Antiche vasche austro-ungariche e nuove tecnologie. È l’acquedotto Randaccio-Pozzi, che alimenta la rete idrica 
la torre piezometrica e, a destra, l’interno dell’impianto a santa croce
la torre piezometrica e, a destra, l’interno dell’impianto a santa croce

TRIESTE. Per chi torna a Trieste, una volta abbandonata l’autostrada e imboccata la Costiera, è il simbolo del ritorno a casa, ma al contempo ha anche un ruolo fondamentale: permette all’acqua di raggiungere tutte le case della città. La torre piezometrica di Sistiana è infatti uno dei luoghi che AcegasApsAmga custodisce e utilizza per il rifornimento della rete idrica, ma anche dell’energia elettrica. In un breve viaggio assieme ai tecnici della multiutility Il Piccolo oggi li racconta in questo reportage, che prende il via, appunto, da Sistiana, dove la torre è stata costruita nel 1929.

La sua funzione è quella di attenuare le variazioni di pressione dell’acqua che viene pompata verso la città, spiegano Roberto Cusmich, responsabile degli Impianti acqua di Trieste, e Stefano Trotti, capo dell’impianto Acquedotto Randaccio-Pozzi. Questo acquedotto - erede di quelli romani, Teresiano e di Aurisina - è oggi l’unico ad alimentare la rete idrica di Trieste che, per la sua configurazione orografica, si appoggia a una sessantina di serbatoi e stazioni di sollevamento. Il flusso parte dai 13 pozzi ubicati a San Pier d’Isonzo (l’80-90% della fonte principale) e le sorgenti di Sardos e Timavo, raggiungendo la città attraverso due condotte che si unificano all’altezza del cavalcavia di Barcola: la 900 (dal diametro in millimetri), che percorre la strada Costiera, datata anch’essa 1929, e la 1300, che dal 1970 da Randaccio raggiunge il Porto Vecchio.
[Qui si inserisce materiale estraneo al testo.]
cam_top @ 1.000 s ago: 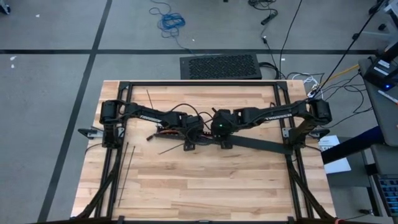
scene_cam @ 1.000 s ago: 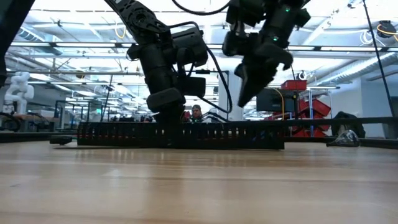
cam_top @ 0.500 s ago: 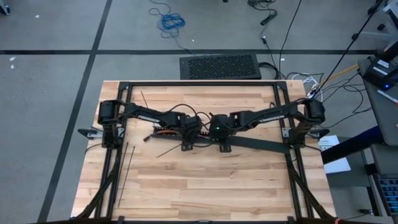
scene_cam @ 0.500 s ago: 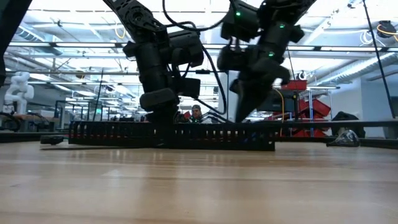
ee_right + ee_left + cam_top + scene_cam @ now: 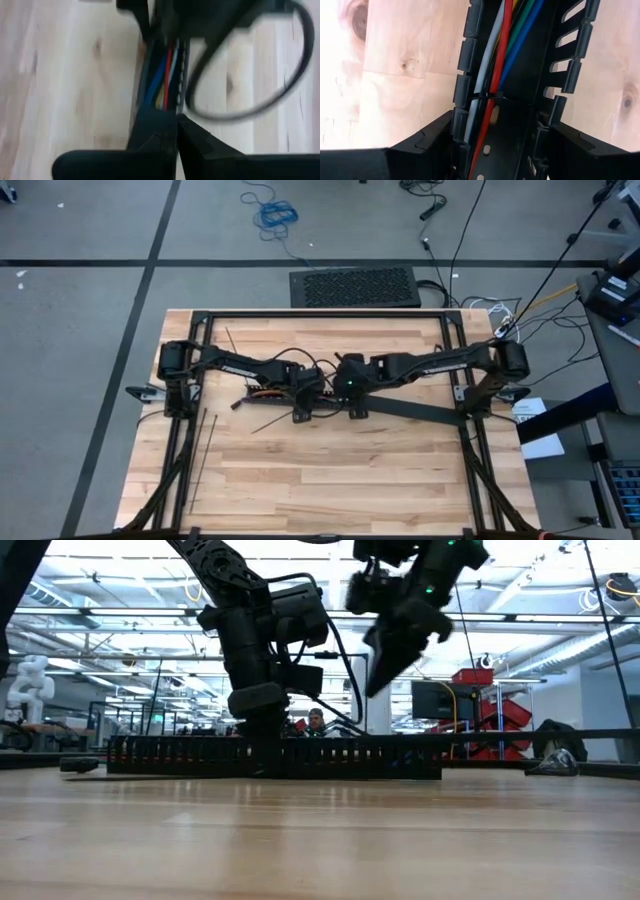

Realizzato in occasione della costruzione della ferrovia che congiungeva Vienna e Trieste, risale invece a metà Ottocento il serbatoio di Santa Croce – Filtri, uno dei più antichi assieme a quello di Gretta. La struttura è visibile percorrendo il sentiero della Salvia. Al suo interno si scoprono le grandi vasche che venivano utilizzate per il filtraggio dell’acqua. Con la sabbia dell’epoca ancora presente, rappresentano oggi un esempio di archeologia industriale. Presenti sono anche le maioliche austro-ungariche, che caratterizzano ancora le stanze, tra cui quelle che un tempo ospitavano il laboratorio di chimica adibito alle analisi dell’acqua. Oggi le funzioni principali dell’edificio - che un tempo veniva monitorato su diversi turni, con il personale che viveva nelle case accanto, ora in parte in disuso - sono quelle di stoccaggio e sollevamento delle acque per alimentare l’area di Aurisina e Santa Croce.

A Gretta invece è presente uno dei principali serbatoi (del 1855) che, assieme alla stazione di sollevamento, rifornisce la zona Ovest della città, nella parte compresa tra il livello del mare e 50 metri di quota. L’acqua viene stoccata e pompata fino a Opicina. È possibile poi rintracciare nel cuore della città, sotto la scalinata della chiesa di Santa Maria Maggiore, cosiddetta “delle Medaglie d’oro”, una stazione elettrica di trasformazione. Disposta su tre livelli, con tanto di impianto di ventilazione, la stazione risale al 1958 e trasforma l’energia elettrica da 27.500 a 10.000 volt.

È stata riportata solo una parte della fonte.